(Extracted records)
╭──

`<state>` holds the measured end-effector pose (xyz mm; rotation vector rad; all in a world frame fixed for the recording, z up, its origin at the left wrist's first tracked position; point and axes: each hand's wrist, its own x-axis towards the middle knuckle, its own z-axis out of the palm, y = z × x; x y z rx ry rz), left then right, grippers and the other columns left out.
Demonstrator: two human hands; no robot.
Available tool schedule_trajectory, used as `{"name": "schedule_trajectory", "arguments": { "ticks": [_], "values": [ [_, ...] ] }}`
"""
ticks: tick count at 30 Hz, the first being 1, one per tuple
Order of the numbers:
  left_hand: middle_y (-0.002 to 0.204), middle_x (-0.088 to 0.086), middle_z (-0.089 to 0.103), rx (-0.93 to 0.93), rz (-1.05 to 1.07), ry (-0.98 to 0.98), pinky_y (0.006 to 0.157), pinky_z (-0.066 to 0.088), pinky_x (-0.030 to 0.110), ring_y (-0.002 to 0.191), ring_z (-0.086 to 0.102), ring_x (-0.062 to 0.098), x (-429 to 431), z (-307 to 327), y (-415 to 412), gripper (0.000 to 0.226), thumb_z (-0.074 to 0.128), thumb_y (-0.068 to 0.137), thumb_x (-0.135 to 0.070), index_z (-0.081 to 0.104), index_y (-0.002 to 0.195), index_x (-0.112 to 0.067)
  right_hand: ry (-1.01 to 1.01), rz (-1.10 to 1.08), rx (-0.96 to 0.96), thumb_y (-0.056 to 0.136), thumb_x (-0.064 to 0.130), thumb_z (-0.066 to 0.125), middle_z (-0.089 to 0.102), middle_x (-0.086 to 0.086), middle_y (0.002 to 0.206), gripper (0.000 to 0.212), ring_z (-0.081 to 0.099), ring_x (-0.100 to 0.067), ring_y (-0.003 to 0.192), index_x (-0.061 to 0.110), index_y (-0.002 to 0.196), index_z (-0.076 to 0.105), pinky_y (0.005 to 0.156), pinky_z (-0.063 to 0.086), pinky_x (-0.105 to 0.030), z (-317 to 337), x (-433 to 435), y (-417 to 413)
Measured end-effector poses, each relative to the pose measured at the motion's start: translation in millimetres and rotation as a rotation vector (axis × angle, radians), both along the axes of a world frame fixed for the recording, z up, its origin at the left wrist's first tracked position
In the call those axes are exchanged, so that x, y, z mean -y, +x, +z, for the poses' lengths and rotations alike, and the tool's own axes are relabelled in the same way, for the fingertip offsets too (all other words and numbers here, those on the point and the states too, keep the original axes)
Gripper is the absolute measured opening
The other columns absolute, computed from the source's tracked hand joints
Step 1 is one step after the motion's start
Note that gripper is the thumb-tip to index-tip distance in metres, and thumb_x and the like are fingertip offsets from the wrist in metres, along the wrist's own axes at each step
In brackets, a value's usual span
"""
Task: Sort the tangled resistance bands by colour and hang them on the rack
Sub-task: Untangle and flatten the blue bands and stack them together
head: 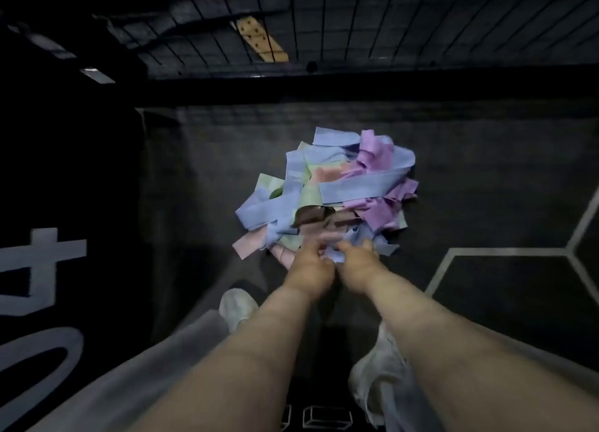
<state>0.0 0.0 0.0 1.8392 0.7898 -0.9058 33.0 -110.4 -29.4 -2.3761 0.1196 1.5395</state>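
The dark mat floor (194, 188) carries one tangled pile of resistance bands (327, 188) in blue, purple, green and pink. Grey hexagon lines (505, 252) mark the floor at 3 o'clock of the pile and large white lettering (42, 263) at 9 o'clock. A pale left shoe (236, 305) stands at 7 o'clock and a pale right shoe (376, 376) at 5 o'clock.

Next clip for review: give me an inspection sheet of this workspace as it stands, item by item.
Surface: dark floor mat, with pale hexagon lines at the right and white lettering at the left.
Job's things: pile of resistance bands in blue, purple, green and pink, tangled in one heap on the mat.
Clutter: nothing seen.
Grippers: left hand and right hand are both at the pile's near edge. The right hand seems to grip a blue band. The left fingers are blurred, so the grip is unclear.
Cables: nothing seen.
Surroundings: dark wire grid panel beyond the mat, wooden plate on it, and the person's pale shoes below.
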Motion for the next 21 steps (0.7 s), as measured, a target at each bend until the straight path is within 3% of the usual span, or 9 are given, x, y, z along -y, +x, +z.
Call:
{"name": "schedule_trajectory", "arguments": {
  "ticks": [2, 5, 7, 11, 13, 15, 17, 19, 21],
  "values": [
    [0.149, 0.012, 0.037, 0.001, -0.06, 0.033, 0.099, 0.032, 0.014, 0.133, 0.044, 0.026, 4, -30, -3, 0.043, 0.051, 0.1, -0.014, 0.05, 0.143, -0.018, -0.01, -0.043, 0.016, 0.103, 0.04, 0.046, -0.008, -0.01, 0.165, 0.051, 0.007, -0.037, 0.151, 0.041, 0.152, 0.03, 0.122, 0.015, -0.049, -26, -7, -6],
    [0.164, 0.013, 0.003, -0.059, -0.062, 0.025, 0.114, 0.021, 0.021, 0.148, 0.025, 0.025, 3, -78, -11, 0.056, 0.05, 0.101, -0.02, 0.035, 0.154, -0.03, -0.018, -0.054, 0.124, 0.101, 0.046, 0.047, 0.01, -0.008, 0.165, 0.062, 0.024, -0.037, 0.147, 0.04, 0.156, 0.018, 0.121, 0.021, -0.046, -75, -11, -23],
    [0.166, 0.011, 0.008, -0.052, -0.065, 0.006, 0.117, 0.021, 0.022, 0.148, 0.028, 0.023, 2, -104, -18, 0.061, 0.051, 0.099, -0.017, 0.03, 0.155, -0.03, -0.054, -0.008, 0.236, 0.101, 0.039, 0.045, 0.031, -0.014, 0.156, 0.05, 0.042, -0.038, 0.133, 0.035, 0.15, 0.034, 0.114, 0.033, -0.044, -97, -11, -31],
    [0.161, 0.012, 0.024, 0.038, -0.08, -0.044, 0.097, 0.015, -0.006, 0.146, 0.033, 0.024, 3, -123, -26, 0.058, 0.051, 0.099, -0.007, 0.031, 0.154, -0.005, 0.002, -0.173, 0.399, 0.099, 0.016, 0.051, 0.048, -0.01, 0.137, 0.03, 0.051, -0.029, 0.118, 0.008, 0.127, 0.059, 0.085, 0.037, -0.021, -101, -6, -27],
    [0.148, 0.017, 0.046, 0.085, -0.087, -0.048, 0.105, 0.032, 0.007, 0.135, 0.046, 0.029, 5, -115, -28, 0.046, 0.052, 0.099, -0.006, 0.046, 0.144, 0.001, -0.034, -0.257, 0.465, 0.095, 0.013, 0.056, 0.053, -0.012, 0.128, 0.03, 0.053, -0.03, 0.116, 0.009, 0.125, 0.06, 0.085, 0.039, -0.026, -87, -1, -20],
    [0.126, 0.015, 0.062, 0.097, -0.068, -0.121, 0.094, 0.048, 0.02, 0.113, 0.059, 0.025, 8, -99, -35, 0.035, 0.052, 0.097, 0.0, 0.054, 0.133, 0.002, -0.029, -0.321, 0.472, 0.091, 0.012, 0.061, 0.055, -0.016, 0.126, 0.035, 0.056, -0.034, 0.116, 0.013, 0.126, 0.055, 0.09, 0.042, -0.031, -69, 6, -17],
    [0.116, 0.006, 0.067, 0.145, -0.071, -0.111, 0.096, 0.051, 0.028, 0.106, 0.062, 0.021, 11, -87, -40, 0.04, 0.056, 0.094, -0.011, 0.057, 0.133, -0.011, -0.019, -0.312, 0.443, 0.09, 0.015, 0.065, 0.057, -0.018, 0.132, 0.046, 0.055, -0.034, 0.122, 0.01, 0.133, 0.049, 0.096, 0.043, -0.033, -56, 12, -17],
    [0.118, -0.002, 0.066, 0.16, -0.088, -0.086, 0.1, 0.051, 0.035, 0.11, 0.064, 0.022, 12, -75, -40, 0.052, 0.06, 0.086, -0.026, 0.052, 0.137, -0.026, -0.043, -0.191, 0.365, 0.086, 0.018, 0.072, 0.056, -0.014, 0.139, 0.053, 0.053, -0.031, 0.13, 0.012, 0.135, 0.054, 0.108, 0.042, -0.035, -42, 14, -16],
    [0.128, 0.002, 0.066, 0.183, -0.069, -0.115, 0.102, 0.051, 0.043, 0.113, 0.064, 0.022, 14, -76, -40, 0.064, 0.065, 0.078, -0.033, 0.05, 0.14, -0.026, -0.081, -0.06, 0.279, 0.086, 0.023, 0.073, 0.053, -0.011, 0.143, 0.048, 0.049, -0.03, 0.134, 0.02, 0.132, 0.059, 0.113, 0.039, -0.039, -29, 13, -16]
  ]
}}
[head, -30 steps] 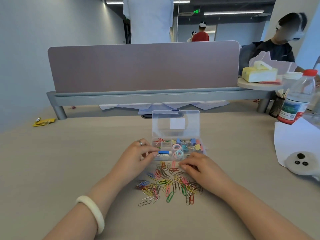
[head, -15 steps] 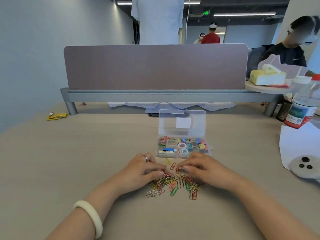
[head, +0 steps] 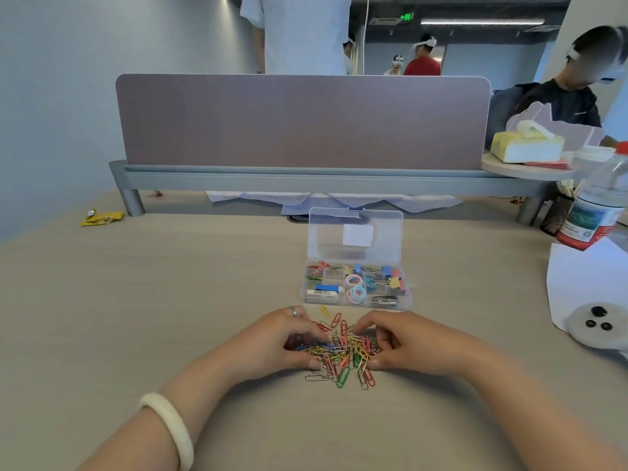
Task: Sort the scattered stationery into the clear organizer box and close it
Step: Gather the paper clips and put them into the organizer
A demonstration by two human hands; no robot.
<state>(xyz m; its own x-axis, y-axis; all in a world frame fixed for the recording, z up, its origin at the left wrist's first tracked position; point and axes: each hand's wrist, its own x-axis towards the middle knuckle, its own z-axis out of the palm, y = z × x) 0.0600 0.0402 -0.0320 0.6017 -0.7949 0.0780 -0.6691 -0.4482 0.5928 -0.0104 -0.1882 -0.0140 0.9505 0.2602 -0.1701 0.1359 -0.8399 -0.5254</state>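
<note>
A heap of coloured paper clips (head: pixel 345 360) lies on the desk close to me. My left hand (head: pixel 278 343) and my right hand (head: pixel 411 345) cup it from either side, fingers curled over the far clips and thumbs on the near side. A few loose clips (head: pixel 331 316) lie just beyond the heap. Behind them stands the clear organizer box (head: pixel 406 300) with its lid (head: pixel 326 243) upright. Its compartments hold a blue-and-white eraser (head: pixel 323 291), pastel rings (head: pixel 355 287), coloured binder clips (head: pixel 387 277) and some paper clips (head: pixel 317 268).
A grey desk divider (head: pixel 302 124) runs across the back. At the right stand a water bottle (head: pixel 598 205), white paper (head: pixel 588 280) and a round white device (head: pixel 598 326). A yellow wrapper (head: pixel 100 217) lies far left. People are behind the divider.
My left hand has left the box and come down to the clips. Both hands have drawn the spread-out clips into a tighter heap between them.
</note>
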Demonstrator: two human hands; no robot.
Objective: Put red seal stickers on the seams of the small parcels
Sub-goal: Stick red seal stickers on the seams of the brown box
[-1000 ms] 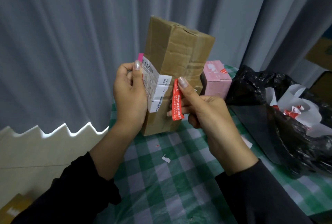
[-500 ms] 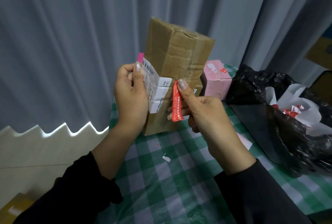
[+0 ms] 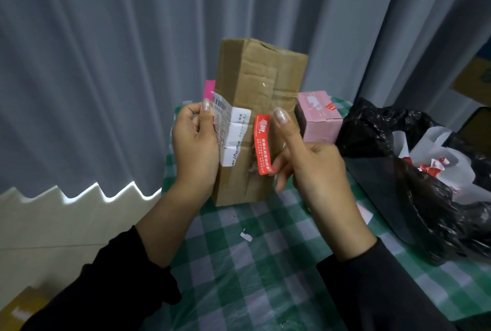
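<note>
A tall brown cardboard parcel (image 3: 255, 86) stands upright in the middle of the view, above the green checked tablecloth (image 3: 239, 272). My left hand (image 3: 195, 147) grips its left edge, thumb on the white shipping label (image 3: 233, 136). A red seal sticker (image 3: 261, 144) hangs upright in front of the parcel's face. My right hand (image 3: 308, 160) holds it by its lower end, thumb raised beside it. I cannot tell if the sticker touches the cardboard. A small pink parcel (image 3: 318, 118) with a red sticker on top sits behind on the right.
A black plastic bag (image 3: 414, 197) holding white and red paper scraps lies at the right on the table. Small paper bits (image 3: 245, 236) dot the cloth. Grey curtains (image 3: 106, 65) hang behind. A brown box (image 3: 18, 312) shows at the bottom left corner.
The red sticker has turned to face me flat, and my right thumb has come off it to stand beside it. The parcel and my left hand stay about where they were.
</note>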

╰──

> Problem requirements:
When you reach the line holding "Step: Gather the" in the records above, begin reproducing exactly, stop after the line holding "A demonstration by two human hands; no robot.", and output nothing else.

> Your response:
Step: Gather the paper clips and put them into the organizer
A demonstration by two human hands; no robot.

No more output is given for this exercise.